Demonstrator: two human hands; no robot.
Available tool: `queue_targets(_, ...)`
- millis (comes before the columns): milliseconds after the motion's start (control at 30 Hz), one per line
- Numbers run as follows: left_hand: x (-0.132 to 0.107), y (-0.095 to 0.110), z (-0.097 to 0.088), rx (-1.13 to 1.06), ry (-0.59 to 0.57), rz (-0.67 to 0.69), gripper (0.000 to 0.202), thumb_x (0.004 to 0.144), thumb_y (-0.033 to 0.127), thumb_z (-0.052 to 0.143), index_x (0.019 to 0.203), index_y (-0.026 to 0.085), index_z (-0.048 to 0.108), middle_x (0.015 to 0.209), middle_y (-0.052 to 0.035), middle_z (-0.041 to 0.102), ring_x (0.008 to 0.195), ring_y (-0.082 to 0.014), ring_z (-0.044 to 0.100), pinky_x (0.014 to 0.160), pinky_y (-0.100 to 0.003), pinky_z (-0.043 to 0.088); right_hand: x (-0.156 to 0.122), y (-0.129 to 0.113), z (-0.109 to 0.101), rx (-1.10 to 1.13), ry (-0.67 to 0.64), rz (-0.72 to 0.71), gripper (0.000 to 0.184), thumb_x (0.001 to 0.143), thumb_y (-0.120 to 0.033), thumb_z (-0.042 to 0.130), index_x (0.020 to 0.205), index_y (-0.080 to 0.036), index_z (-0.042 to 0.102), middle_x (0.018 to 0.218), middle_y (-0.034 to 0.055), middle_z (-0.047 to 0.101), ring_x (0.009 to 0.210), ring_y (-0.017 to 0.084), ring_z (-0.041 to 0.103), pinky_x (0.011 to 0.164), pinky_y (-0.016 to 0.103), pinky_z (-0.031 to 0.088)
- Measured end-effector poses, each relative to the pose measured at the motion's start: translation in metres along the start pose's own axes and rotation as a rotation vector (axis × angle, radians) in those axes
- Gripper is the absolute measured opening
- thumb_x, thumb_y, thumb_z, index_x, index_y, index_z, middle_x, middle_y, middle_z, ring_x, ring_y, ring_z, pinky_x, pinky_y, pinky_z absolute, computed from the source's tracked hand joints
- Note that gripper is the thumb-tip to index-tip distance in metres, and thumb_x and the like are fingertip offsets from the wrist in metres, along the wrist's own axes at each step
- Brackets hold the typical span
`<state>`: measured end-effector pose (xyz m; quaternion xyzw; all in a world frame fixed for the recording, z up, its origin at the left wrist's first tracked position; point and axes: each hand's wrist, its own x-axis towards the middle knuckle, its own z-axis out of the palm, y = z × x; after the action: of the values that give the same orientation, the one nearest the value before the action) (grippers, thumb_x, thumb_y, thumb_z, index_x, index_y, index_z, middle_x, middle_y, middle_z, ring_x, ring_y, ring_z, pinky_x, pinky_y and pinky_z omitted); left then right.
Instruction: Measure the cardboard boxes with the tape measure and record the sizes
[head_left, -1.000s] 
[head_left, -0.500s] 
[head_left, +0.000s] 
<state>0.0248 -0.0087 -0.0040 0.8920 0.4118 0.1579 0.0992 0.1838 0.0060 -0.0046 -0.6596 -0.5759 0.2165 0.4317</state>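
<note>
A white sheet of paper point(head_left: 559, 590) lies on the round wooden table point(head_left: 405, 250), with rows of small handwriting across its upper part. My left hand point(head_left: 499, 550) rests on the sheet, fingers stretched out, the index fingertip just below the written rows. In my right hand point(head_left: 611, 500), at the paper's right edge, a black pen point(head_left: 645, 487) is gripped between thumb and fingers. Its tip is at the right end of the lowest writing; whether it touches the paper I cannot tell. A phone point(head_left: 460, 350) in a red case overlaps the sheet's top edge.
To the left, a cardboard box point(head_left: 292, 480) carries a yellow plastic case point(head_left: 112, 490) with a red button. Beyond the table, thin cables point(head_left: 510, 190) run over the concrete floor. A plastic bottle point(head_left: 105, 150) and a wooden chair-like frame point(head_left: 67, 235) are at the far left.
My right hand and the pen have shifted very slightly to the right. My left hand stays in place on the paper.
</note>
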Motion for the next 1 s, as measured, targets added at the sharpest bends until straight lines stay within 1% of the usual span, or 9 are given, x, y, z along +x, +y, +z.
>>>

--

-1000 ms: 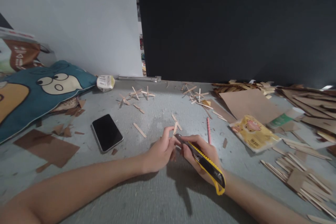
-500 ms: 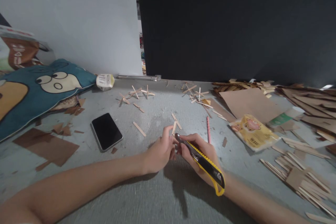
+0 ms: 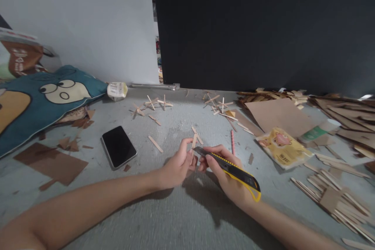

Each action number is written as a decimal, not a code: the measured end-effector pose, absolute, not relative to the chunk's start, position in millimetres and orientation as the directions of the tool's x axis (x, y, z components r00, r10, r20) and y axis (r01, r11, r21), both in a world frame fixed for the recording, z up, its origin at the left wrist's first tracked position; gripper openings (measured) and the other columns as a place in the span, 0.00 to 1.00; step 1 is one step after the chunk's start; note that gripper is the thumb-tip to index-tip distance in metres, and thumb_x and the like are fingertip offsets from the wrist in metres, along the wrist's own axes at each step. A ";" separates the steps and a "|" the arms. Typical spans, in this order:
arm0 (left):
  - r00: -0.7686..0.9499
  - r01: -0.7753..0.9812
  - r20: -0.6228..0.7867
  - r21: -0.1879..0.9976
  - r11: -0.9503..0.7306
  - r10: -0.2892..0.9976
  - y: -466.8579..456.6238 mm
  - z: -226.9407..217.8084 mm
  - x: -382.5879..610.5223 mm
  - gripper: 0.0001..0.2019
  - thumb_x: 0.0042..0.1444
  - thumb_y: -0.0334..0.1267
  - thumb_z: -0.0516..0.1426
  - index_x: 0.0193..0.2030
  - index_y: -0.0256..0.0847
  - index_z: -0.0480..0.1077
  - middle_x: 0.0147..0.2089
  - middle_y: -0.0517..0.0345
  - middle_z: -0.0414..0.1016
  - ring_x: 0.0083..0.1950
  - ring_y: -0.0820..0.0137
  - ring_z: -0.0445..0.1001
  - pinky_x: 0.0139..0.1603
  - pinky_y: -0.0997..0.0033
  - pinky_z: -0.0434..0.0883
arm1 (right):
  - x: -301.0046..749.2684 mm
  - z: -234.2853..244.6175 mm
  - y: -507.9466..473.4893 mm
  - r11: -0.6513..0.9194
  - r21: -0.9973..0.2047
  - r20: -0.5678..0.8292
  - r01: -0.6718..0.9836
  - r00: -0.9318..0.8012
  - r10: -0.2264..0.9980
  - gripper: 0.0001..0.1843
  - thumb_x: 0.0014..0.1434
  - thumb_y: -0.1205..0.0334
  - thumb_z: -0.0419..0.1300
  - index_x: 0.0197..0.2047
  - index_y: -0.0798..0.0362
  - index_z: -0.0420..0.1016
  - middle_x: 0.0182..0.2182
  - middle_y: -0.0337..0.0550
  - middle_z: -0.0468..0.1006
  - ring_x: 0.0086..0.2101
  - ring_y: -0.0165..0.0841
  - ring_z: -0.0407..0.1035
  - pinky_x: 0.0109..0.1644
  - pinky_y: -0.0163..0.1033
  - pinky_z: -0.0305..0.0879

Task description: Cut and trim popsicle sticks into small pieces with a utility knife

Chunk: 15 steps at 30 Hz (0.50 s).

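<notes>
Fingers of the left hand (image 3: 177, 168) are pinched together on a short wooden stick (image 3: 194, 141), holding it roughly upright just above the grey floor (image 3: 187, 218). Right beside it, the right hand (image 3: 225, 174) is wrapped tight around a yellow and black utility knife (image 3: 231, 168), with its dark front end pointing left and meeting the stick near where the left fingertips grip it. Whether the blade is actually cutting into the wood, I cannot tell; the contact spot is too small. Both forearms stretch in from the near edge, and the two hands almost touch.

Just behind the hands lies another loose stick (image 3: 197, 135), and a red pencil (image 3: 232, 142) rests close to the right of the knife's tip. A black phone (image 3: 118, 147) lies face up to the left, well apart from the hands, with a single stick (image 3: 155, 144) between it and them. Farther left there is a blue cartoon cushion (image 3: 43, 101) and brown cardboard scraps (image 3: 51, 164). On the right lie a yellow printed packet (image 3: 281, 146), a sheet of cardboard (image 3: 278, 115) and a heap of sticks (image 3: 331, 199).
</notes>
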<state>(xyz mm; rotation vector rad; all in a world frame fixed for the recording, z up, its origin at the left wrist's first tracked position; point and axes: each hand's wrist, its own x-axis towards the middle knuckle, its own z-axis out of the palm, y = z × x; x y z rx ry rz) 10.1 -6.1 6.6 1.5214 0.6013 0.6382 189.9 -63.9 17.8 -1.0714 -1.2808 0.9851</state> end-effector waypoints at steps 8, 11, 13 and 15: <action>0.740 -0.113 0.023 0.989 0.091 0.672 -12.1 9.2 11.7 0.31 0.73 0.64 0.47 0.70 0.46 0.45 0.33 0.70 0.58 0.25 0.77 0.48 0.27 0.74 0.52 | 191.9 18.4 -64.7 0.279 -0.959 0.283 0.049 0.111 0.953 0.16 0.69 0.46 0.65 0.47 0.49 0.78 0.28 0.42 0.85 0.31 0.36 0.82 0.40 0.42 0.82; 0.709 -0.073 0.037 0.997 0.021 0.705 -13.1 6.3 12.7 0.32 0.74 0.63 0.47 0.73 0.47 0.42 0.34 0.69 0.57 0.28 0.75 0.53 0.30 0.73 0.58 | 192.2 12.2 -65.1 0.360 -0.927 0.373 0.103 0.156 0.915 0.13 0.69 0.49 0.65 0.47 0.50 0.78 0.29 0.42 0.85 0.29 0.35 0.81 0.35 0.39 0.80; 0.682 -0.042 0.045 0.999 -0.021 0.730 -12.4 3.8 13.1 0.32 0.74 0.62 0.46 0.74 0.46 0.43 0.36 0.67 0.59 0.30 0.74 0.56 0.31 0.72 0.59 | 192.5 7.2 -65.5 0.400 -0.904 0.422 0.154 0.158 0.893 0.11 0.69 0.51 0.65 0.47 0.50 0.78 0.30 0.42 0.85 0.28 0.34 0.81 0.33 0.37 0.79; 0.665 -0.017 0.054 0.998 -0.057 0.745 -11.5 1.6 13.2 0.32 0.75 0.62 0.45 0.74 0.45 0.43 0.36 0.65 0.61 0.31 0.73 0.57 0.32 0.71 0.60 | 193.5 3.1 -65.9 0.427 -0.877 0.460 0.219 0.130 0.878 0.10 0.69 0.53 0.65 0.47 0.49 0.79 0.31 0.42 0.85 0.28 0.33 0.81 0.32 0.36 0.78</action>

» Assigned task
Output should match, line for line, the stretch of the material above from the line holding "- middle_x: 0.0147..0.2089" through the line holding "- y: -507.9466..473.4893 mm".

» Result for this exercise
  - middle_x: 0.0147..0.2089
  - middle_y: -0.0517..0.0345
  - middle_z: -0.0414..0.1016
  - ring_x: 0.0083..0.1950
  - ring_y: -0.0820..0.0137
  - ring_z: -0.0445..0.1001
  - pinky_x: 0.0139..0.1603
  - pinky_y: -0.0997..0.0033
  - pinky_z: -0.0434..0.0883
arm1 (right):
  - x: -301.0046..749.2684 mm
  - z: -234.2853..244.6175 mm
  - y: -507.9466..473.4893 mm

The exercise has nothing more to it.